Pero, al mismo tiempo, sostenemos lo que hemos venido
diciendo en anteriores documentos públicos; el modelo productivo y recaudatorio
no puede seguir siendo el que surgiera con la dictadura. En un documento
anterior, publicado el 8 de junio decíamos que frente a la disminución de la
capacidad fiscal y sus consecuencias sobre las finanzas públicas provinciales,
proponíamos la aprobación del proyecto de impuesto a los bienes personales
(conocido como impuesto a la Fortunas) para los grandes patrimonios. También
sugeríamos redefinir el rol del agente financiero de la Provincia, en función
de asistir y promover las actividades económicas de interés para el desarrollo
productivo regional. Decíamos además que era necesario un incremento en las
alícuotas del impuesto a los ingresos brutos a las entidades financieras
impidiendo el encarecimiento del crédito, y que era urgente rever el esquema
tributario en cuanto al Impuesto Inmobiliario Rural, desalentando la
especulación y la existencia de latifundios. Señalábamos que otro de los
sectores económicos a revisar con acuerdo de los intereses provinciales son las
actividades de la minería, cuyos mecanismos de asignación de concesiones,
permisos de extracción, control de la actividad y su tributación, debe ser
observada teniendo en cuenta la irreversibilidad del proceso extractivo y sus
consecuencias. Y por último, decíamos en el documento del 8 de junio que el
Estado Provincial debía reclamar la reparación histórica por la Represa Salto
Grande que implique mejores costos energéticos para la provincia, y fomentar
una discusión estratégica del uso de tierras de la provincia, centrada en la
producción de alimentos para los y las argentinos y argentinas.

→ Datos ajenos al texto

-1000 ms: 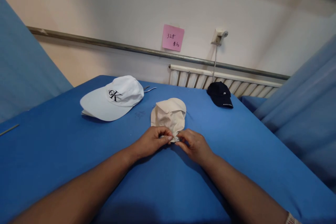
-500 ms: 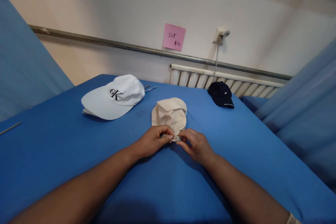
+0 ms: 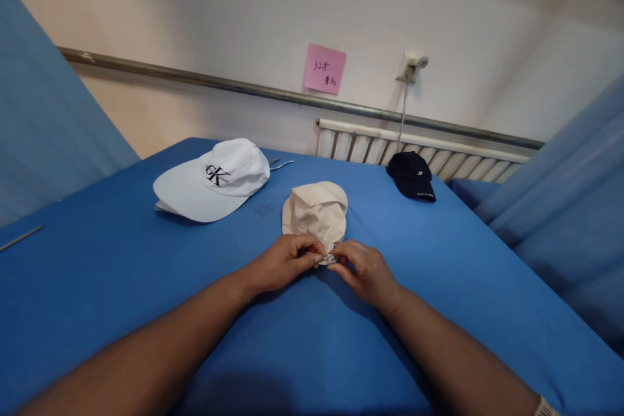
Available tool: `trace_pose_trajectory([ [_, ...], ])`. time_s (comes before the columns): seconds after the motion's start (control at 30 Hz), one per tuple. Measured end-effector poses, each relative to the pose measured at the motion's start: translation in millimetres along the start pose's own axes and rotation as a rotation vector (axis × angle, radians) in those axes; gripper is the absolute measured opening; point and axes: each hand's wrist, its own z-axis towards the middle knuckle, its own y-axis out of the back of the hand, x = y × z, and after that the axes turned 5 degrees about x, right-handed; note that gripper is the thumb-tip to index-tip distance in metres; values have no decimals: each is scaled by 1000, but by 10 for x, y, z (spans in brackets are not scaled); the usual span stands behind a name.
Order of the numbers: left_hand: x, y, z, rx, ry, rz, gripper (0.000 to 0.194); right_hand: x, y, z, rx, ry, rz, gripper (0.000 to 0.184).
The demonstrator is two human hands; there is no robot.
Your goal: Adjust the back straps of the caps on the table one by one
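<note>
A beige cap [image 3: 319,218] rests on the blue-covered table with its inside facing up and its strap end towards me. At that near end my left hand [image 3: 287,262] pinches the strap between thumb and fingers. My right hand [image 3: 363,271] closes from the other side, thumb and forefinger on a small silvery metal buckle [image 3: 331,259] of the strap. The fingertips of both hands almost meet. My fingers partly cover the strap, so how it runs through the buckle cannot be made out.
White caps with a black monogram [image 3: 217,175] lie stacked at the back left. A dark navy cap [image 3: 412,175] sits at the back right. A thin stick [image 3: 22,238] lies at the left. Behind stand a radiator [image 3: 361,143] and a metal rail [image 3: 244,87]; blue curtains [image 3: 560,221] flank the table.
Both hands stay at the cap's strap, with only slight finger shifts around the buckle. The whole view has drifted a little, so things sit slightly further right.
</note>
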Motion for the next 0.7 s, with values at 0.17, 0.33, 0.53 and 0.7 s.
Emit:
trace_pose_trajectory([
  [0.17,-25,-35,4,-72,57,51,17,29,15,-4,13,24,-13,12],
  [0.33,-35,-32,-4,-60,66,46,18,33,-7,-8,26,12,-9,12],
  [0.53,-22,8,-13,-9,50,-15,19,-8,-34,-25,7,-11,17,16],
  [0.7,-16,23,-16,-5,53,-84,17,-11,-13,-28,-13,-12,40,20],
])
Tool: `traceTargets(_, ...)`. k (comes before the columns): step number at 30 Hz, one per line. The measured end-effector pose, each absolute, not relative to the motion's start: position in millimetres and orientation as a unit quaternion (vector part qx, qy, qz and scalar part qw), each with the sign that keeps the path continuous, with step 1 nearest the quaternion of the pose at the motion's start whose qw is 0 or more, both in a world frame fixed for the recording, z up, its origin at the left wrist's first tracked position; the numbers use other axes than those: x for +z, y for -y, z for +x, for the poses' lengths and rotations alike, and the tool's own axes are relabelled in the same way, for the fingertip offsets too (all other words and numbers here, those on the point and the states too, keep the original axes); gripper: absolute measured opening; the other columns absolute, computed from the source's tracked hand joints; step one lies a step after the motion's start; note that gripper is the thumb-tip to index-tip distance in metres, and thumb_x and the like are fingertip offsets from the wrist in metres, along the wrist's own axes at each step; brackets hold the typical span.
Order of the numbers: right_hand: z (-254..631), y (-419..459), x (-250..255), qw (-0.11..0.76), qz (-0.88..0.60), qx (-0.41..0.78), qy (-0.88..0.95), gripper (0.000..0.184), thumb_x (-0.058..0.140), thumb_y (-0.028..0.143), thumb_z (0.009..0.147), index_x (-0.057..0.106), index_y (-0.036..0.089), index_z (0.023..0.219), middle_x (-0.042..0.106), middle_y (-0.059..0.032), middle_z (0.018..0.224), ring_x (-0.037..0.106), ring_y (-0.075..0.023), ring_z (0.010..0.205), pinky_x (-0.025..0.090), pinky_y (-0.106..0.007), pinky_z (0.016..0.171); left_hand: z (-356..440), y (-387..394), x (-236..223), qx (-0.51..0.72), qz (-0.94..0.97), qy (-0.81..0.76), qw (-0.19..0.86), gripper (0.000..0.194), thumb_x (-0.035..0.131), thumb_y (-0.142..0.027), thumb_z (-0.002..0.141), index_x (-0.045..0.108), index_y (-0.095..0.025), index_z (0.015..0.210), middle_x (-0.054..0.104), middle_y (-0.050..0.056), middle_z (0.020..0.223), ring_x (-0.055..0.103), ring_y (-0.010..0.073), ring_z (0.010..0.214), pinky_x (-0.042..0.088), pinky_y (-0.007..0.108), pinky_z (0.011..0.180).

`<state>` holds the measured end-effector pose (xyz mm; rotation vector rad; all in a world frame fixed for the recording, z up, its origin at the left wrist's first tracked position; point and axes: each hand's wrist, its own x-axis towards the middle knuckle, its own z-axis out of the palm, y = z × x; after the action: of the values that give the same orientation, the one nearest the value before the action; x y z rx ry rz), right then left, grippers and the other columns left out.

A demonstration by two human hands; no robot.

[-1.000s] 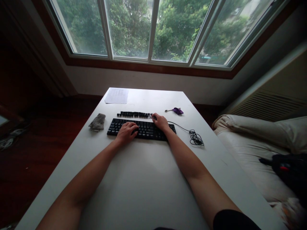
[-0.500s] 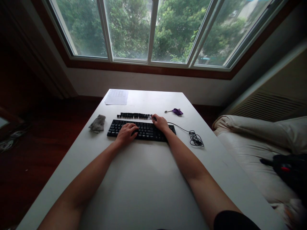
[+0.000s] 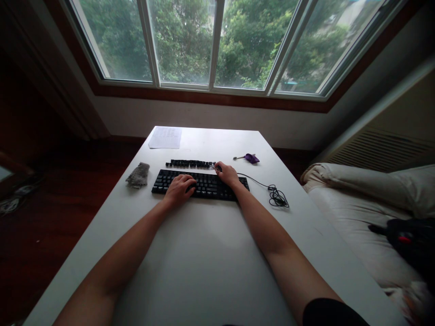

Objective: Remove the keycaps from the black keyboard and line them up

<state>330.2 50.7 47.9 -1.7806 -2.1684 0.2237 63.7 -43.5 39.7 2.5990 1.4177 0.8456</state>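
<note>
**Both hands at a black keyboard, loose keycaps close to the fingers**

The keyboard (image 3: 207, 184) lies flat on the white tabletop (image 3: 204, 253), in front of the person, and a row of loose keycaps (image 3: 190, 163) stands just beyond its far edge. The main risk, I think, is at the right end of this row: if the right hand (image 3: 228, 174) makes a careless sideways movement, it could push some keycaps out of their order. The left hand (image 3: 178, 188), if it presses too strongly, might shift the keyboard against the row. The cable (image 3: 278, 198) lies in loose loops to the right; a pull on it could turn the keyboard a little.

Both forearms reach forward from the near side and come closer together towards the keyboard. The left hand is palm down over the keys, its fingers bent and its thumb side turned inward; how wide its grip is, and whether it has hold of something, I cannot tell. The right hand crosses above the keyboard, and its fingers bend down beside the last keycaps. Something thin and pale shows at its fingertips, but I cannot tell if the grip is closed on it.
</note>
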Motion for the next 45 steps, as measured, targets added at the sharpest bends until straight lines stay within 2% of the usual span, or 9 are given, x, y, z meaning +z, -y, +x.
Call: traceTargets(45,330.5,-52.0,45.6,0.165,-0.621,0.074,0.762,0.031,0.055,0.037,0.094,0.063,0.031,0.124,0.074,-0.0048,0.107,0.066,-0.0236,0.096,0.046,-0.030,0.081,64.0,43.1,37.8,0.274,0.842,-0.463,0.030,0.027,0.059,-0.030,0.092,0.066,-0.027,0.118,0.062,0.006,0.123,0.052,0.0266,0.116,0.042,0.045,0.102)
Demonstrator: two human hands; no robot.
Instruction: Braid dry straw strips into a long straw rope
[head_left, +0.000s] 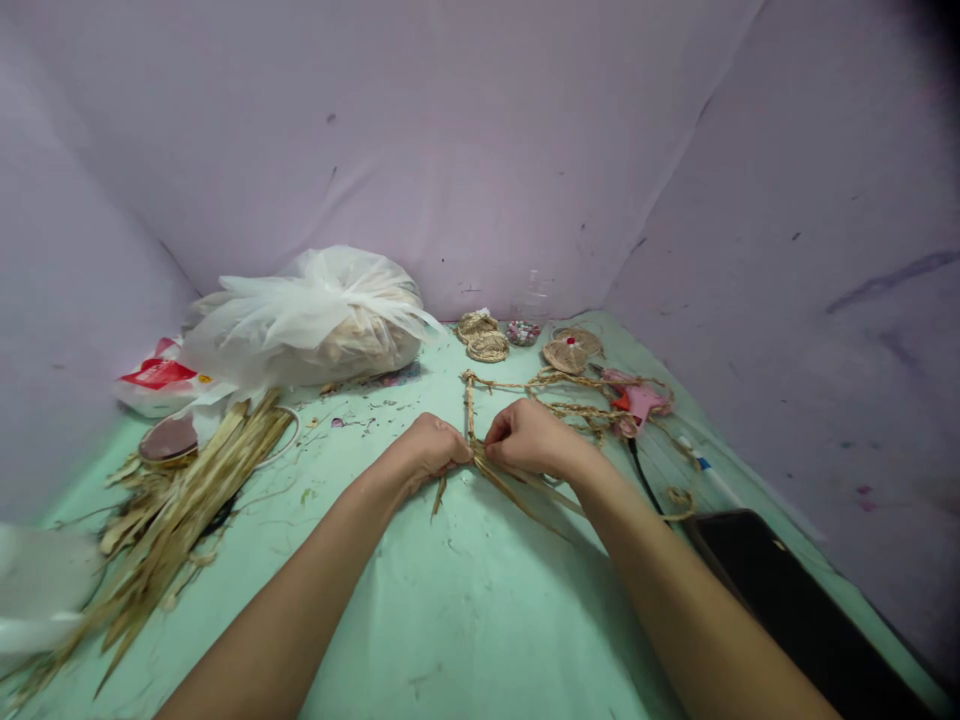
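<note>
A braided cord of dried plant fibre (470,408) runs up from between my hands, bends at a knot and trails off to the right in loose coils. My left hand (435,445) is closed, its thumb and fingers pinching the cord's lower end. Close beside it, my right hand (529,437) pinches the fibre strands at the same spot. Loose flat strands (525,505) fan out below the fingers toward the right. A short frayed end (439,497) hangs under my left hand.
Left lie a bundle of dried stalks (199,500), a round tin (169,440) and a stuffed white plastic bag (315,315). Woven coasters (574,350) and a bead jar (523,332) stand at the back. Right are a pink glue gun (641,400) and a black phone-like slab (795,600).
</note>
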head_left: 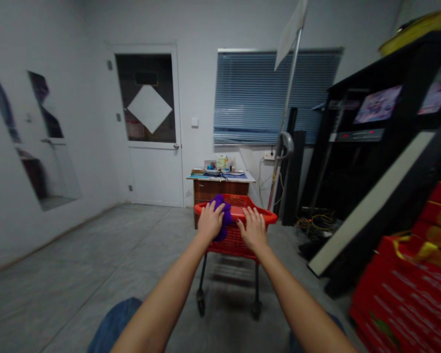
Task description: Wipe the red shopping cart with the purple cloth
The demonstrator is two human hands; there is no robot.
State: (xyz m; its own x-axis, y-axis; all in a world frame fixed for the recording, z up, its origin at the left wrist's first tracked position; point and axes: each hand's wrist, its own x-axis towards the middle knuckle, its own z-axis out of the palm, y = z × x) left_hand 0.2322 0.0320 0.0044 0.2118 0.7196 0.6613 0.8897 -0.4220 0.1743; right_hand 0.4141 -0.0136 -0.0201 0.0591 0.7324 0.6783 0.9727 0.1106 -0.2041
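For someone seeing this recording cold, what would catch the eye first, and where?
Probably the bright red cart, mid-view, with a vivid purple bundle against the left hand at its near edge. Next might come the red bag at lower right and the white diamond on the door, back left.

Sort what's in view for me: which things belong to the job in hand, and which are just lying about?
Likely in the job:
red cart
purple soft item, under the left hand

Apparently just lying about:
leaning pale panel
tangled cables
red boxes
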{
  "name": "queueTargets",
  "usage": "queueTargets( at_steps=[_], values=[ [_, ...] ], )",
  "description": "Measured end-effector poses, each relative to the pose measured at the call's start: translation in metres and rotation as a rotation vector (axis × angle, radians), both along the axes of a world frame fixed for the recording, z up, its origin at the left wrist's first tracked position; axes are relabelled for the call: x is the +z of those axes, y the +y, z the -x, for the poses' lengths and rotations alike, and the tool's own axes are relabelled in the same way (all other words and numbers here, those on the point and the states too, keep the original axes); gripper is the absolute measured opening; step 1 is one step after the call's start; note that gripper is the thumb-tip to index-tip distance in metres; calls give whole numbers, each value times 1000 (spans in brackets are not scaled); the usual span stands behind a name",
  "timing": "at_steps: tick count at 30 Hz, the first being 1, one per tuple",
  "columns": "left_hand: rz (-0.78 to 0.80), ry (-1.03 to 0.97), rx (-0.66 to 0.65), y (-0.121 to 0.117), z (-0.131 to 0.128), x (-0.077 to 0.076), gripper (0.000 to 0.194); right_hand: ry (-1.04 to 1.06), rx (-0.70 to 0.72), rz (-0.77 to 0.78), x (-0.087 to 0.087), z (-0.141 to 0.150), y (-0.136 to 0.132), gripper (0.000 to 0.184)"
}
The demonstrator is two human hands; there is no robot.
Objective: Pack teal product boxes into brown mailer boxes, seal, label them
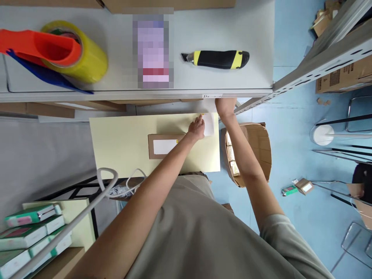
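My left hand reaches over the pale yellow table, fingers pressed together on the left edge of a white paper slip. A small yellow bit shows at the fingertips. My right hand is just right of the slip at the table's far right corner, and the grey shelf above hides its fingers. A small cardboard box with a white label lies on the table right beside my left wrist.
On the shelf lie a black-and-yellow utility knife, a yellow tape roll and an orange dispenser. An open carton of small boxes stands on the blue floor at right. Green-and-white boxes are stacked at lower left.
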State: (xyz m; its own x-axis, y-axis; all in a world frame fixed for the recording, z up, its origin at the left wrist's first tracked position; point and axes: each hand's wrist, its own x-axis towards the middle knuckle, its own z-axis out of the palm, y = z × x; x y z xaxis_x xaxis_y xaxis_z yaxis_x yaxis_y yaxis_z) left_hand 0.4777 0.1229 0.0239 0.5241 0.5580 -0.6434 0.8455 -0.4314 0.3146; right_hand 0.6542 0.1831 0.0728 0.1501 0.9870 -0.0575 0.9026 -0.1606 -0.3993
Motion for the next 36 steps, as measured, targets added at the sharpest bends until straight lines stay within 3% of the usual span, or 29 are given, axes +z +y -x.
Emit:
queueTargets(
  at_steps=[4,10,13,15,18,20,26,32,36],
  values=[
    [19,0,16,-2,0,2,109,-18,-288,-45,11,-8,-37,42],
    [63,-101,132,-1,4,3,94,180,-594,-363,25,15,-117,46],
    [66,-304,299,-4,8,10,79,331,-628,-384,34,42,-155,44],
    [160,-505,479,-14,19,19,68,421,-650,-365,39,62,-179,45],
    [434,-761,732,-41,55,38,47,537,-704,-349,43,90,-210,48],
    [539,-856,813,-64,90,53,34,605,-728,-334,44,107,-225,50],
    [574,-889,1072,-108,185,93,60,766,-684,-204,49,158,-240,59],
    [383,-963,1162,-107,238,122,68,885,-627,-175,67,208,-225,62],
    [371,-999,1145,-104,270,145,69,869,-592,-226,85,235,-213,57]
  ],
)
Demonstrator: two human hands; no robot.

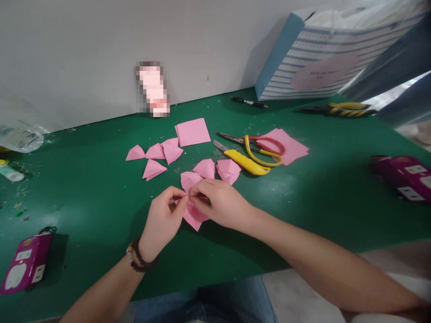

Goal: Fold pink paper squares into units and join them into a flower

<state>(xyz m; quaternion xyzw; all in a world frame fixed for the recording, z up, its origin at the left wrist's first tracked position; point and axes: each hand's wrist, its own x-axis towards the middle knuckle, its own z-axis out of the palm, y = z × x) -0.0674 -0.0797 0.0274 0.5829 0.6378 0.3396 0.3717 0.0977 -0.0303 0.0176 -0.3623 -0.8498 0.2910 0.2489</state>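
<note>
My left hand (166,215) and my right hand (215,202) meet fingertip to fingertip over the green table. Both pinch a pink folded paper piece (197,220), which shows below and between the fingers. Its pinched edge is mostly hidden by my fingertips. Just beyond my knuckles lie more folded pink paper pieces (204,168), one partly covered by my right hand. To the upper left, several cone-like pink paper pieces (154,168) sit in a loose group. A bead bracelet (139,255) circles my left wrist.
Square pink paper sheets (193,132) lie behind. Scissors (266,150) and a yellow utility knife (247,162) rest at right, overlapping another paper stack (292,148). A pen (249,102), pliers (340,109) and a striped bag (323,58) stand farther back. Purple power strips (28,262) flank both sides.
</note>
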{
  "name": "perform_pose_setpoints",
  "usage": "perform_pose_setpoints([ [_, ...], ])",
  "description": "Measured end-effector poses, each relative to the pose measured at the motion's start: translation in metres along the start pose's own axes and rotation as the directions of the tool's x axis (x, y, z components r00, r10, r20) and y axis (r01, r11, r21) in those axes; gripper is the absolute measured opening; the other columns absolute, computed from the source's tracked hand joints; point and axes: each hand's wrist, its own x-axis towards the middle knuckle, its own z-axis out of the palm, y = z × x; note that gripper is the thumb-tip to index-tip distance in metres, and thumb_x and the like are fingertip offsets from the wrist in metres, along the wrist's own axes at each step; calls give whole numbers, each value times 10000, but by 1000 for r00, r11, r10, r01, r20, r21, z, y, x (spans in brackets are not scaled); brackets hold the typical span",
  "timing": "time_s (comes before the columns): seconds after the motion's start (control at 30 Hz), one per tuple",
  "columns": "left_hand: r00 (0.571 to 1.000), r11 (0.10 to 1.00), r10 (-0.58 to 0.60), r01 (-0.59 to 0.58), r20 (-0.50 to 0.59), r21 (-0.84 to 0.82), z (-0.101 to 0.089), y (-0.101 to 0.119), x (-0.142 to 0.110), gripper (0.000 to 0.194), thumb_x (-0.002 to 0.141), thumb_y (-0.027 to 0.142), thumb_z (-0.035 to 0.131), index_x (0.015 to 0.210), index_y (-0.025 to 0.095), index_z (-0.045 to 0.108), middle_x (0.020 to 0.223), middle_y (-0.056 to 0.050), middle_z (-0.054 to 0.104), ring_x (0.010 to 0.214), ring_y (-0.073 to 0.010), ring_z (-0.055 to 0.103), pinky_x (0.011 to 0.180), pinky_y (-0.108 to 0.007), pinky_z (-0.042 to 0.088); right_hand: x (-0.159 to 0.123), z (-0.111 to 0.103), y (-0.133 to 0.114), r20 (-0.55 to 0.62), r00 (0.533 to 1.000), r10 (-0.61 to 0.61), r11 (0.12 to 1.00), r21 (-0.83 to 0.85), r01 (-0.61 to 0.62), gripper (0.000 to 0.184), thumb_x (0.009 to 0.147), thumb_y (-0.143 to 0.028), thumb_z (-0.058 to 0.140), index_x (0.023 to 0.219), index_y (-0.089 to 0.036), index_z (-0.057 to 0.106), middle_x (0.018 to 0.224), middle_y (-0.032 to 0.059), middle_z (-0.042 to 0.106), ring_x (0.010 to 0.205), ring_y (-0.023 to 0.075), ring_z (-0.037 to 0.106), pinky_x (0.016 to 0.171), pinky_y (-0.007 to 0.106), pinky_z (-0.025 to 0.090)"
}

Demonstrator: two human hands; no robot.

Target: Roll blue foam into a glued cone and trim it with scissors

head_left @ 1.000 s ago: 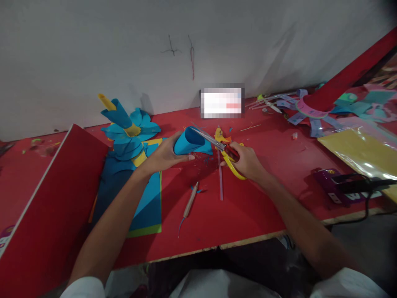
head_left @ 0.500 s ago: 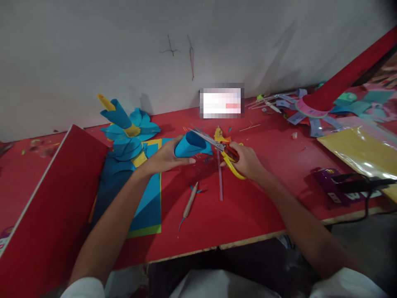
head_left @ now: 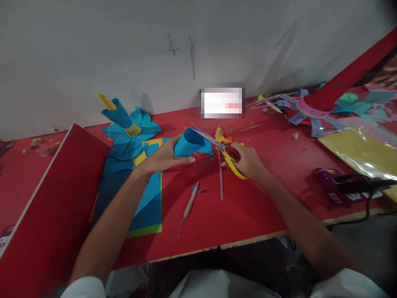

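Note:
My left hand (head_left: pixel 166 155) is wrapped round a rolled blue foam or paper sheet (head_left: pixel 189 142), whose open end faces up and right. In my right hand (head_left: pixel 246 161) is a pair of scissors (head_left: pixel 231 159) with yellow and red handles, its blades pointing left at the rim of the blue roll. Whether the blades grip the edge I cannot make out. Behind the scissors lies a yellow piece (head_left: pixel 219 134), and a clear glue stick (head_left: pixel 221 182) rests below them. A wooden-handled tool (head_left: pixel 191 198) with a thin curved tip lies nearer to me.
Blue sheets (head_left: pixel 147 211) and a blue-and-yellow flower (head_left: pixel 130 124) lie on the left, beside an upright red panel (head_left: pixel 46 198). A blurred bright rectangle (head_left: pixel 221 101) stands by the wall. At right are a purple box (head_left: pixel 331 188), a yellow packet (head_left: pixel 362 153) and a slanting red post (head_left: pixel 350 78).
The blue roll has tipped slightly in my left hand, its rim a little higher. The scissors stay almost where they were; the whole view has shifted a touch.

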Motion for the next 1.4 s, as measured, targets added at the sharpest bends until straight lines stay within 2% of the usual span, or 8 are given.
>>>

Seguimos sosteniendo todas estas reivindicaciones porque estamos
convencidos y convencidas que alguien deberá pagar la crisis mundial producida
por la pandemia. Estamos dispuestos y dispuestas a poner todos nuestros
esfuerzos para que sean los sectores que históricamente se enriquecieron
quienes deban pagarla. Pero nos declaramos en contra de cualquier medida que
pretenda descargar la crisis sobre los y las trabajadores y trabajadoras y el
pueblo. La solidaridad con las mayorías es incompatible con los intereses de
los sectores de la economía concentrada.